Here are some common characteristics of a kid who is experiencing bullying—online or in person:

  1. School phobia or anxiety: Kids who are experiencing social stress or trauma, whether online or in the school hallways, may begin to complain about physical discomfort or resistance going to school. Grades and attendance may begin to drop. Aberrant behavior may begin for them at school.
  2. Changes in mood or attitude: Students who experience pervasive or unpredictable attacks can begin to experience depression, hopelessness and sometimes suicidal thoughts.
  3. Changes in appearance: Kids who have been subject to ongoing trauma often stop eating, change their dress and habits, stop taking care of their hygiene, isolate themselves as they opt out of regular activities.

The Parents
Parents are often left in the dark when their kids are experiencing the victimization of a quiet assault. Staying aware of symptoms is important and asking good questions is key. Here are some preventions and interventions you can begin to adopt:

  1. Place parental control software on your home and mobile devices that safeguards your child from online predators – even those who had seemed to be one of your child’s acquaintances or friends.
  2. Have regular conversations with your child about what constitutes a truly funny joke and what kinds of “jokes” are actually acts of teasing or harassment.
  3. Pay attention to your child’s nonverbal cues that things may not be well with them. Find ways to ask about their social and emotional wellbeing, and be prepared to understand their actions as more than just a “frustrating adolescent mood” that sends you erupting into an argument with them – compounding their feelings of alienation.
  4. Find a village of parents and educators who can offer solace to your worries and take action regarding your concerns. Bullying is not a phase and it may persist unless addressed in an intentional manner.
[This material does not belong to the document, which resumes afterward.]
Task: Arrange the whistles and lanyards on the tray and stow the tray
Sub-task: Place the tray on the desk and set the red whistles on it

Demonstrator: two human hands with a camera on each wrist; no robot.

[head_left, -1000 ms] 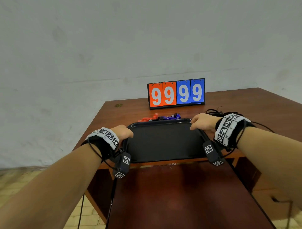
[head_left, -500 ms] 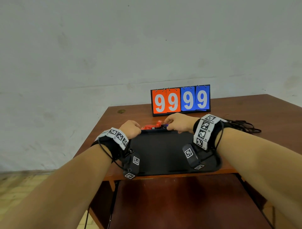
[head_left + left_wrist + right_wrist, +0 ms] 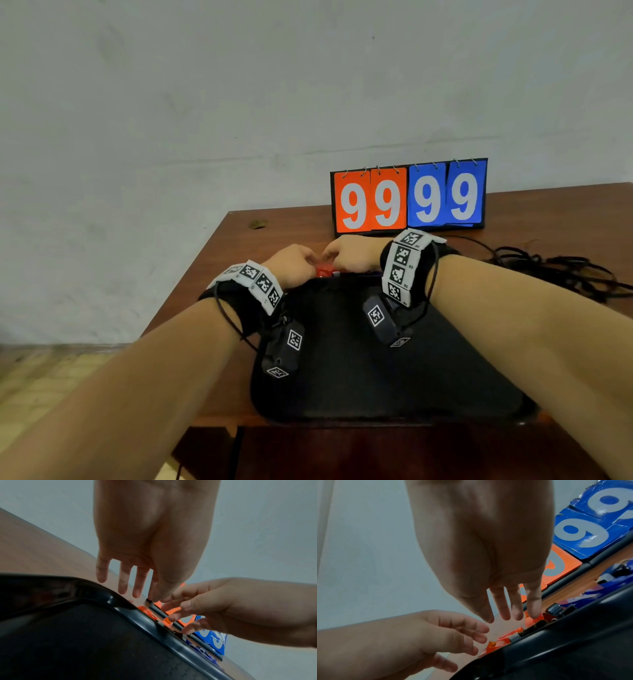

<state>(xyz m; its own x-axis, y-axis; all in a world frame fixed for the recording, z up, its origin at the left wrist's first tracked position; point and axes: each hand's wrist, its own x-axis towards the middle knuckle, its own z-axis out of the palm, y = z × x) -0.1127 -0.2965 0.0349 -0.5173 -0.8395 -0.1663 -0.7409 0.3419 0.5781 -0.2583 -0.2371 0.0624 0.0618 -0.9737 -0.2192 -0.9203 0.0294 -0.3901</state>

While the technologies with which kids bully may change, the human impulse to harass has long been with us. I remember my grandfather talking about his classmates who used to dip the end of others’ pigtails into the inkwells on their school desks. Kids and parents may have laughed it off as a childish prank, but the stunt was seen for what it was as ink dripped down school hallways. Victims were identified, as were the victimizers.

The shame and embarrassment continues today in those very same hallways. But the behaviors, bullies, and victims may be unseen when the actions take place via text or on line. Today’s parents and educators need to combine an awareness of teenagers’ technologies with a strong commitment to good old fashioned parenting.